**What you need to do**:
The answer consists only of the lines from the beginning of the listing below to the line holding "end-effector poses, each", inclusive, with every picture removed.

**Collected data**:
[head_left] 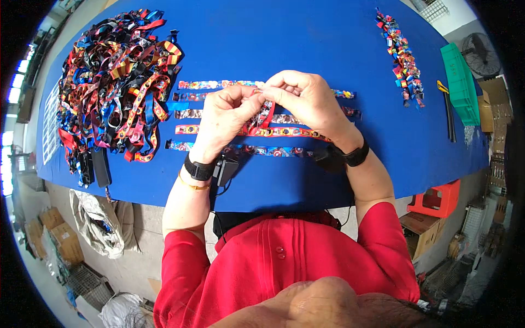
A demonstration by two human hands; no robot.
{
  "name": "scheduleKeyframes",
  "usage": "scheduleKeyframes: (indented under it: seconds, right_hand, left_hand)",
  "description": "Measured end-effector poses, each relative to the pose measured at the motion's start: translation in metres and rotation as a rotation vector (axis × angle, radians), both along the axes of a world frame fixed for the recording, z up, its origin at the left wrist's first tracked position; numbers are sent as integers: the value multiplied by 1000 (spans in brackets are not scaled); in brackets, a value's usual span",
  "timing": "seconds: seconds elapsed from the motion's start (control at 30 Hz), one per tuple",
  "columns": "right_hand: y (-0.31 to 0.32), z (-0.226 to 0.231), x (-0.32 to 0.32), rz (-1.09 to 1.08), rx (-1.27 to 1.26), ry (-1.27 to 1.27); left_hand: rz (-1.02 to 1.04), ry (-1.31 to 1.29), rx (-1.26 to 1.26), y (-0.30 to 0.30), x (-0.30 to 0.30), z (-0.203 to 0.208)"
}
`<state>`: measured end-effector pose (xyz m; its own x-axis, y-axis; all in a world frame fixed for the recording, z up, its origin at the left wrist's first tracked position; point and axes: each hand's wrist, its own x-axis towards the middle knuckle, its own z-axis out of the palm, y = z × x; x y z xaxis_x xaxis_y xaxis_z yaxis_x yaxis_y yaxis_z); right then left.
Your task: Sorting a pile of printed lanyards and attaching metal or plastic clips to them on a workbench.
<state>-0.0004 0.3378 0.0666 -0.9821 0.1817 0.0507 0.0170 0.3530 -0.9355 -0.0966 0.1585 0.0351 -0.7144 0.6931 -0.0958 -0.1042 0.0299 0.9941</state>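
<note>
My left hand and my right hand meet over the middle of a blue table. Together they pinch a red patterned ribbon strip that loops down between the fingers. Under the hands lie several flat ribbon strips in parallel rows, running left to right. A big tangled heap of colourful ribbons covers the table's left part. At the far right sits a line of small folded ribbon pieces.
A green plastic crate and a long dark tool sit at the table's right edge. An orange stool, cardboard boxes and sacks stand on the floor around the table. A fan is at the right.
</note>
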Motion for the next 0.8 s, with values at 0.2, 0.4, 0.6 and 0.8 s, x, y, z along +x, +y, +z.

**Answer space**:
[head_left] 
A demonstration by two human hands; no robot.
{
  "name": "scheduleKeyframes",
  "usage": "scheduleKeyframes: (indented under it: seconds, right_hand, left_hand)",
  "description": "Measured end-effector poses, each relative to the pose measured at the motion's start: translation in metres and rotation as a rotation vector (axis × angle, radians), both along the axes of a world frame fixed for the recording, z up, its origin at the left wrist's first tracked position; numbers are sent as integers: the value multiplied by 1000 (spans in brackets are not scaled); in brackets, a value's usual span",

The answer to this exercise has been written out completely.